TRY IT: Copy exactly the lines of the material below that fall between the line with "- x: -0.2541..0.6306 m" and the line with "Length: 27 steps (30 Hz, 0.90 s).", both of those lines included; pictures stay out.

*** Opening THE INPUT ***

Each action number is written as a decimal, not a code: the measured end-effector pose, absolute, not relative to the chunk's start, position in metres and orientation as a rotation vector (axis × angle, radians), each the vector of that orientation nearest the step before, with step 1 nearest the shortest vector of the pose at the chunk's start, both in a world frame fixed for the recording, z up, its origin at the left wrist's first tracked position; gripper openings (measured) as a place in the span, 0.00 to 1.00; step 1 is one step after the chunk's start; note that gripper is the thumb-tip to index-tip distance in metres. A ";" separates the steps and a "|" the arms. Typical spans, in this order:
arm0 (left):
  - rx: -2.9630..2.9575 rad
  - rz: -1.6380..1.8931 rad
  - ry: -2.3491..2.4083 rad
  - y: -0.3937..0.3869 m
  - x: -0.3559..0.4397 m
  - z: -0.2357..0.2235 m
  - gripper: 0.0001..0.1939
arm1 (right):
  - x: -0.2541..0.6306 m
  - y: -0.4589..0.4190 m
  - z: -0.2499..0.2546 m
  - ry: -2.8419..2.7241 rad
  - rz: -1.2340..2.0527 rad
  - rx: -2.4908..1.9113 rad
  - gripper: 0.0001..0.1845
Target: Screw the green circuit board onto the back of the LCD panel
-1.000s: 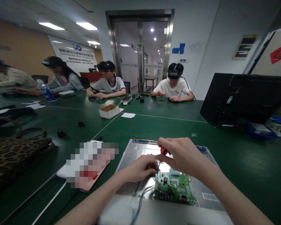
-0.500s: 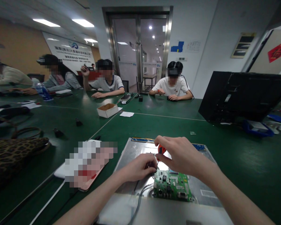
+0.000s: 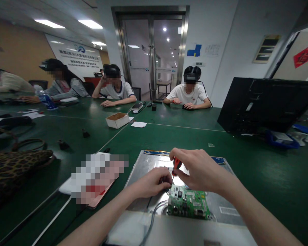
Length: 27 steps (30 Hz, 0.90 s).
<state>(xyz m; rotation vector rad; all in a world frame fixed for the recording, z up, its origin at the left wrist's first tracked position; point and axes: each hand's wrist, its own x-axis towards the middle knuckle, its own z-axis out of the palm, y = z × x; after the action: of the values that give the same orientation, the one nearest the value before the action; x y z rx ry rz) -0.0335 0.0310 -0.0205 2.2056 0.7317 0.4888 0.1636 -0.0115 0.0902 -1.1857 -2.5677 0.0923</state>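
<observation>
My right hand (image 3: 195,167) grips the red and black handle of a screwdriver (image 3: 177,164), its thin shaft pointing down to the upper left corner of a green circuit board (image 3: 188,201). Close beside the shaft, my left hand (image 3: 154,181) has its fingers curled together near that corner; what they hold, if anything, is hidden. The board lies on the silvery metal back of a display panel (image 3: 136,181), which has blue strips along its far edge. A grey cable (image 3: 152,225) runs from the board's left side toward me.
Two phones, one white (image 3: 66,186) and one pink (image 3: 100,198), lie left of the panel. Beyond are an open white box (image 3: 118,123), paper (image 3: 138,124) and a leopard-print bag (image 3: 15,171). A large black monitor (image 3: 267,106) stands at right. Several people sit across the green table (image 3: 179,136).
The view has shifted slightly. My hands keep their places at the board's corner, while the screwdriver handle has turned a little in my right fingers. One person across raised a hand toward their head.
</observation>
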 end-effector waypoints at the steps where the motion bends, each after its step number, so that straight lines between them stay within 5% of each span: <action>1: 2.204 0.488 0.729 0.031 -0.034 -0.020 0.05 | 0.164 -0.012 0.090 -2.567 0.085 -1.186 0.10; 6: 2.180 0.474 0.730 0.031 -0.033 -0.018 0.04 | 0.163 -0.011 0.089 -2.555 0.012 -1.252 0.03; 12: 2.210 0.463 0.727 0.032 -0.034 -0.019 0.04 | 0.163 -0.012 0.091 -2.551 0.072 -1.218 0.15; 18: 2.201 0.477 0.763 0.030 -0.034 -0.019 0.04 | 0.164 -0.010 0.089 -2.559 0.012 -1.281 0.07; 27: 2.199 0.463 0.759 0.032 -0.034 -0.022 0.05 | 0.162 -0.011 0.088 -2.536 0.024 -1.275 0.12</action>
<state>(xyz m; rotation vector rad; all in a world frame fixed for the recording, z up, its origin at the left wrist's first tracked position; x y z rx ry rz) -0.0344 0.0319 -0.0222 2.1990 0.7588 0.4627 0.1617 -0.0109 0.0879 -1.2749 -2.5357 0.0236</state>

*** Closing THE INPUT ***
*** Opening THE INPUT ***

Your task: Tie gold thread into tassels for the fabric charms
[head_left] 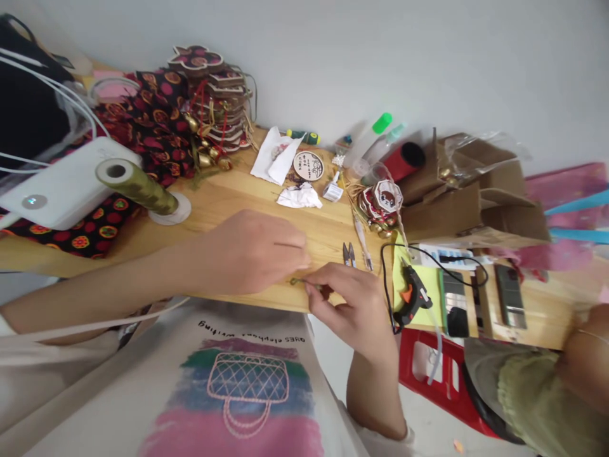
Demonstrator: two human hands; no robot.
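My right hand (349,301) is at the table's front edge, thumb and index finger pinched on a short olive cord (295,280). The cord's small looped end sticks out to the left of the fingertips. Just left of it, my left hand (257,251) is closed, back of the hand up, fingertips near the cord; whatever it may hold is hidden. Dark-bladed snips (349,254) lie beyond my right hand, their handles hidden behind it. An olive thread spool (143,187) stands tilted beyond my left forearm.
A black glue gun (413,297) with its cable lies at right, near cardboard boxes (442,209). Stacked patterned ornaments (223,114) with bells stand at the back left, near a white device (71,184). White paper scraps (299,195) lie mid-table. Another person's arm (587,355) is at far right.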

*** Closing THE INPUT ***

WRITTEN SOLUTION:
  - x: -0.2541..0.6306 m
  - y: -0.4589..0.4190 m
  - z: -0.2499..0.2546 m
  - ry: -2.8419..2.7241 rad
  - rz: -1.2340..2.0527 rad
  - rx: -2.4908..1.9113 rad
  - gripper: 0.0001..0.1845
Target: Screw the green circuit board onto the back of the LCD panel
-1.000s: 
-0.500s: 
+0.000s: 
Length: 27 steps (30 Hz, 0.90 s).

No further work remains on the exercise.